Since the dawn of time, humans have relied on cranes to carry out important work on building sites. From the time of the Ancient Greeks to the Middle Ages to the Industrial Revolution, cranes have been integral in material handling and transport.
In modern times, cranes continue to evolve. They have diversified into all commercial sectors including the construction industry, metal and concrete manufacturing, heavy rescue operations, offshore oil exploration and production.
As construction jobs heavily rely on cranes, with contractors regularly purchasing or hiring cranes and securing related operating and maintenance services, their technology must constantly aim for new heights. Below, we highlight five innovations in crane technology.
1. Software solutions
Cranes are not exempt from the impact of the digital revolution.
Enhanced crane software is changing the way operators work with cranes. New digital features that are changing the way cranes work include software like programmable, customizable operating systems (OS) and self-diagnostic tests.
A customizable OS provides a simple interface for crane operators to work with entirely autonomous self-erecting tower cranes. The ability to operate cranes remotely improves operational efficiency while increasing ease of use and safety.
Cranes with tech-savvy self-diagnostic tests are a big breakthrough in cost-efficiency, but more importantly, in safety. New digital monitoring and analytical technology enable cranes to inform operators of potential accident hazards or production risks.
2. Modular crane designs
Recent innovations in engineering technology have created a market for modular crane systems.
These intelligently designed modules enable cranes to meet your project’s specific application requirements. The modular crane design is compact, energy- and cost-efficient, and can be easily configured to scale with your business.
This new crane technology is adaptive, offering robust features that can change or be added according to business needs.
3. Simulation technology
As cranes are highly specialized construction equipment, crane operators must remain on the cutting edge of technology. Operator training is crucial in improving job site safety and work productivity.
New software has enhanced crane operator training, resulting in increasingly skilled operators. Crane simulators serve to provide enhanced crane training in a controlled virtual environment.
These virtual simulators are a valuable tool in operator training. Not only do simulators significantly reduce training time and costs, but they can also be customizable to meet the operator’s needs.
What’s more, crane simulators are always available for training, allowing crane operators to readily upskill their knowledge and expertise as new technologies get introduced.
4. Smaller capacity focus
Cranes are stereotypically viewed as large, behemoth machines, towering over building sites. Innovations in crane design have resulted in new, smaller cranes, which are significantly more energy-efficient.
This new crane segment represents an innovative upgrade over the previous traditional crane design. Construction firms looking for greater mobility, versatility, and performance will do well to employ cranes throughout their job sites.
New, smaller cranes are designed to operate in tighter spaces and can be rapidly deployed in less than a day.
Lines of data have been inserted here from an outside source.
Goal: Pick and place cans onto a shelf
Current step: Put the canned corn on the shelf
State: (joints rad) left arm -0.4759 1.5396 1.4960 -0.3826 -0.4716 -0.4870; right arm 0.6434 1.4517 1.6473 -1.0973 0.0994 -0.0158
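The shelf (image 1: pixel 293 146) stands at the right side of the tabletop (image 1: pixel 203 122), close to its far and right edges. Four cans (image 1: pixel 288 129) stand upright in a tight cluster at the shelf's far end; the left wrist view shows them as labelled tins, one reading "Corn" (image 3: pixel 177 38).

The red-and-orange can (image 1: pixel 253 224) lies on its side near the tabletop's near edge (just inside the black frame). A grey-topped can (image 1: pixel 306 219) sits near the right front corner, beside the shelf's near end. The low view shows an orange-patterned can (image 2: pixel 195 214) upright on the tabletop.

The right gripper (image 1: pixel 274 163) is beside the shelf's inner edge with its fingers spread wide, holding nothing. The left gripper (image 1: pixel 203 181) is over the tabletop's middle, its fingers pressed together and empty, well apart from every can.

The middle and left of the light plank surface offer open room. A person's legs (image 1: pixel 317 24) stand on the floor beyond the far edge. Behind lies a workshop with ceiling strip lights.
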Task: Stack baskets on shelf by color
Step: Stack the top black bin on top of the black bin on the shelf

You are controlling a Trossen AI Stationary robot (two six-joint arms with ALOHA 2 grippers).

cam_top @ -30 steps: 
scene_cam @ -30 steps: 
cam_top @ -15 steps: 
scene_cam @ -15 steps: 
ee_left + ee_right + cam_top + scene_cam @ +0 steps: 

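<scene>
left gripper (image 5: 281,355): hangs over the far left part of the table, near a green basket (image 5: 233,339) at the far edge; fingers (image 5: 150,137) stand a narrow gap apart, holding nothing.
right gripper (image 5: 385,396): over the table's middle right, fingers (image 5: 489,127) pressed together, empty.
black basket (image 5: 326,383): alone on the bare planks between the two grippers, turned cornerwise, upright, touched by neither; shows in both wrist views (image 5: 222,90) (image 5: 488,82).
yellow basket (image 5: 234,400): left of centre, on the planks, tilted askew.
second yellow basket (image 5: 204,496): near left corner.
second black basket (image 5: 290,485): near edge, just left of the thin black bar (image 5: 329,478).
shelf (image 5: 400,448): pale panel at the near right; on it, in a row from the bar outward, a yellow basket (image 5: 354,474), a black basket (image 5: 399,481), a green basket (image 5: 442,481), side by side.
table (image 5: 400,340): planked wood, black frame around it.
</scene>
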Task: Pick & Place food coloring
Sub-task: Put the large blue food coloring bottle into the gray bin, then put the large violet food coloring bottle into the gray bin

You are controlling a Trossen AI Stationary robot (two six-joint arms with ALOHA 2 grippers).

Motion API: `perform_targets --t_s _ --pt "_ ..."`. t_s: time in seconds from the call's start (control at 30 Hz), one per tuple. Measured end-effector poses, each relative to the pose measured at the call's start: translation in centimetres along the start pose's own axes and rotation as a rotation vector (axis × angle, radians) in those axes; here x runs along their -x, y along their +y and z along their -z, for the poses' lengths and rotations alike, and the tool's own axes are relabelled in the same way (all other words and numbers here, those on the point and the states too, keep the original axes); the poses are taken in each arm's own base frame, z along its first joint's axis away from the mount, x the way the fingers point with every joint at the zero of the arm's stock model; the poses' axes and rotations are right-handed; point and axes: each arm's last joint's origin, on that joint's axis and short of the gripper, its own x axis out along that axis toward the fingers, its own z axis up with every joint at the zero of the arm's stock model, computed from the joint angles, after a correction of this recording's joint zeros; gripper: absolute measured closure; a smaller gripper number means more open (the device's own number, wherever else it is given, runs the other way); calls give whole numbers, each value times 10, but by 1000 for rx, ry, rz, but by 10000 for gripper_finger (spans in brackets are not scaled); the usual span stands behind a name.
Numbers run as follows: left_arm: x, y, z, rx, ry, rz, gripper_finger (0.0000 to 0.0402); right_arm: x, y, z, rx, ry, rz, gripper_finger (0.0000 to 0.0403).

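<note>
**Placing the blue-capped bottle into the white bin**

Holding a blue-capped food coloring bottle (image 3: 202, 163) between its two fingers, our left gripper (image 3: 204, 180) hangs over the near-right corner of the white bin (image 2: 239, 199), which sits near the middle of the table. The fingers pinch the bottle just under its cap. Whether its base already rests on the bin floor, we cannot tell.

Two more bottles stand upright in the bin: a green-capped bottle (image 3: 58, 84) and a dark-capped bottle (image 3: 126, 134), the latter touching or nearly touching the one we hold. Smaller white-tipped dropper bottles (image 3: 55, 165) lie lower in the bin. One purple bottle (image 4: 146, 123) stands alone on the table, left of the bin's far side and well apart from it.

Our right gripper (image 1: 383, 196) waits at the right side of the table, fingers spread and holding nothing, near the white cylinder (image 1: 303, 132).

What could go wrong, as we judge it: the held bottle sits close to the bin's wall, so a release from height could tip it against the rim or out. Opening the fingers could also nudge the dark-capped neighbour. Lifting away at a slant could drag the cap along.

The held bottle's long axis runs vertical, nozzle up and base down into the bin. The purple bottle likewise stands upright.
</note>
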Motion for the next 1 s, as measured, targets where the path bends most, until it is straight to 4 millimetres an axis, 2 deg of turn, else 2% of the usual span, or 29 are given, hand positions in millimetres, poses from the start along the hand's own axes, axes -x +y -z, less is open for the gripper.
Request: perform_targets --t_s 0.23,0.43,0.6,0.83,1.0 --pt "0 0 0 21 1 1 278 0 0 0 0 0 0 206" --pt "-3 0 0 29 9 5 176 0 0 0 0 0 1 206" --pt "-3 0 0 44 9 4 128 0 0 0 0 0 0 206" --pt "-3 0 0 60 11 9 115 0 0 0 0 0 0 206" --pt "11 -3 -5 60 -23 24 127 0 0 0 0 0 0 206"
They can also position loads with greater exactness and their height and structure make them ideal for building private houses and small- to medium-size residential buildings up to six stories high. They are generally known as self-erecting cranes and Active Crane Hire has an extensive range of models.
5. Environmental responsibility
As the construction industry has a measurable environmental impact, technology has developed a sustainable green design to mitigate construction’s impact on the environment.
To meet changing demands and to comply with new environmental laws, cranes have adopted alternative energy as renewable power sources. Electric-powered cranes are emission-free and reduce the disruption and stress imposed on the local residential environment.
Crane manufacturing is also continuously improving to become more environmentally sustainable. Cranes are being equipped with technology like Auto Idle Stop (AIS) to avoid fuel waste and provide better fuel economy during standby periods.
Cranes fit for the future
With urbanization continuing to push the demand for construction cranes, innovative technology is augmenting the efficiency of cranes, resulting in cranes that are energy- and cost-efficient, reliable, and versatile.
New crane technology is allowing general contracting companies to scale their business and get a greater return on their investment. As crane technology continues to advance, expect to see intelligently designed cranes make legacy systems obsolete.